• [WORK REQUEST]: Nothing past the line containing "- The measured" belongs in the output. Copy exactly every line of the data below from the first up to and including it.
= = =
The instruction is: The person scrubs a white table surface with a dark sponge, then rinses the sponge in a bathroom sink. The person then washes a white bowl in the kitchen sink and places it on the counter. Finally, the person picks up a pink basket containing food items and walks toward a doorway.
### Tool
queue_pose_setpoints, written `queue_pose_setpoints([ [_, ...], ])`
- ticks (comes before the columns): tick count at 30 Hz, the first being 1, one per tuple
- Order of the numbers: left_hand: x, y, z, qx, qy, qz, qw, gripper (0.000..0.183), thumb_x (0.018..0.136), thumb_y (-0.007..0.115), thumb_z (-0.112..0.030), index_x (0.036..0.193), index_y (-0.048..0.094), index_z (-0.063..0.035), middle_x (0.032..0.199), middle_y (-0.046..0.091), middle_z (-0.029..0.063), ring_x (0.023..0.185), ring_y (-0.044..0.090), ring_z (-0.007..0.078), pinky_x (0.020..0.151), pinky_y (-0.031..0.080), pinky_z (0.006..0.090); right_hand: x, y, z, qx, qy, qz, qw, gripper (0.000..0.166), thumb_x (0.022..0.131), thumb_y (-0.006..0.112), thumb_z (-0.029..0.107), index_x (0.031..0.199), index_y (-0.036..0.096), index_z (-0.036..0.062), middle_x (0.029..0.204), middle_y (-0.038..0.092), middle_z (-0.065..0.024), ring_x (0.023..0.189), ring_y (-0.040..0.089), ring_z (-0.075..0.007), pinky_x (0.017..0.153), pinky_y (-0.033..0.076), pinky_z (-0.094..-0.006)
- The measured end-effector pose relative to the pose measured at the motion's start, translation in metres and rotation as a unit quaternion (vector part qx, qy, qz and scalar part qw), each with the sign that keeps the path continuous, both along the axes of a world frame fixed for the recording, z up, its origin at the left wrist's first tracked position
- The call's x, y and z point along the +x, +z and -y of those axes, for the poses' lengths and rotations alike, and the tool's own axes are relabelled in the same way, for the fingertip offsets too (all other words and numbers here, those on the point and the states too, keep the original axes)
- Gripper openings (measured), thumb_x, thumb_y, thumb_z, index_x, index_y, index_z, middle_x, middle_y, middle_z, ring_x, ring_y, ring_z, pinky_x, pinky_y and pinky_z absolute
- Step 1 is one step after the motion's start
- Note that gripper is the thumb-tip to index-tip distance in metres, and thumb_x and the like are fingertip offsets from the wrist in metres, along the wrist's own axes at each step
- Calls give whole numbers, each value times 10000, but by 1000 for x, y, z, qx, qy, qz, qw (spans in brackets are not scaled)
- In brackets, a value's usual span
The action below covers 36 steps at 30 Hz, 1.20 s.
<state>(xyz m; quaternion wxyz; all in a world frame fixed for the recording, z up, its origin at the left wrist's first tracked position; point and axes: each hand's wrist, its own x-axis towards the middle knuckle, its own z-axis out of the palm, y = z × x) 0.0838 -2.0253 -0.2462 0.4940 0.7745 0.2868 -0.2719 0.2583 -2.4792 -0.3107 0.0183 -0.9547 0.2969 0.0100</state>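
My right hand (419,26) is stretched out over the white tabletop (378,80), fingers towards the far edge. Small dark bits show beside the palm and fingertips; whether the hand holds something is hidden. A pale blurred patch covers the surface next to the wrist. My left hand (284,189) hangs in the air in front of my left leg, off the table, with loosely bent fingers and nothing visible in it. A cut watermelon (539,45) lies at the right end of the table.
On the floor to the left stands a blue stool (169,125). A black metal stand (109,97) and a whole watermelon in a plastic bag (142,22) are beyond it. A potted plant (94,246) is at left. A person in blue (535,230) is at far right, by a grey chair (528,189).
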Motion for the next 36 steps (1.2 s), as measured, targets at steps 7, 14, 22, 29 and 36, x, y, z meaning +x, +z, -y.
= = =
• [TASK RESPONSE]:
The instruction is: The person scrubs a white table surface with a dark sponge, then rinses the sponge in a bathroom sink. The person then washes a white bowl in the kitchen sink and places it on the counter. Finally, the person picks up a pink basket containing food items and walks toward a doorway.
### Tool
queue_pose_setpoints, written `queue_pose_setpoints([ [_, ...], ])`
- ticks (comes before the columns): tick count at 30 Hz, the first being 1, one per tuple
- Order of the numbers: left_hand: x, y, z, qx, qy, qz, qw, gripper (0.000..0.183), thumb_x (0.018..0.136), thumb_y (-0.007..0.115), thumb_z (-0.112..0.030), index_x (0.036..0.193), index_y (-0.048..0.094), index_z (-0.063..0.035), middle_x (0.032..0.199), middle_y (-0.046..0.091), middle_z (-0.029..0.063), ring_x (0.023..0.185), ring_y (-0.044..0.090), ring_z (-0.007..0.078), pinky_x (0.020..0.151), pinky_y (-0.031..0.080), pinky_z (0.006..0.090); right_hand: x, y, z, qx, qy, qz, qw, gripper (0.000..0.166), thumb_x (0.022..0.131), thumb_y (-0.006..0.112), thumb_z (-0.029..0.107), index_x (0.031..0.199), index_y (-0.036..0.096), index_z (-0.036..0.062), middle_x (0.029..0.204), middle_y (-0.038..0.092), middle_z (-0.065..0.024), ring_x (0.023..0.189), ring_y (-0.040..0.089), ring_z (-0.075..0.007), pinky_x (0.017..0.153), pinky_y (-0.033..0.076), pinky_z (-0.094..-0.006)
- The measured end-effector pose relative to the pose measured at the motion's start, translation in metres and rotation as a unit quaternion (vector part qx, qy, qz and scalar part qw), each with the sign that keeps the path continuous, both along the axes of a world frame fixed for the recording, z up, its origin at the left wrist's first tracked position

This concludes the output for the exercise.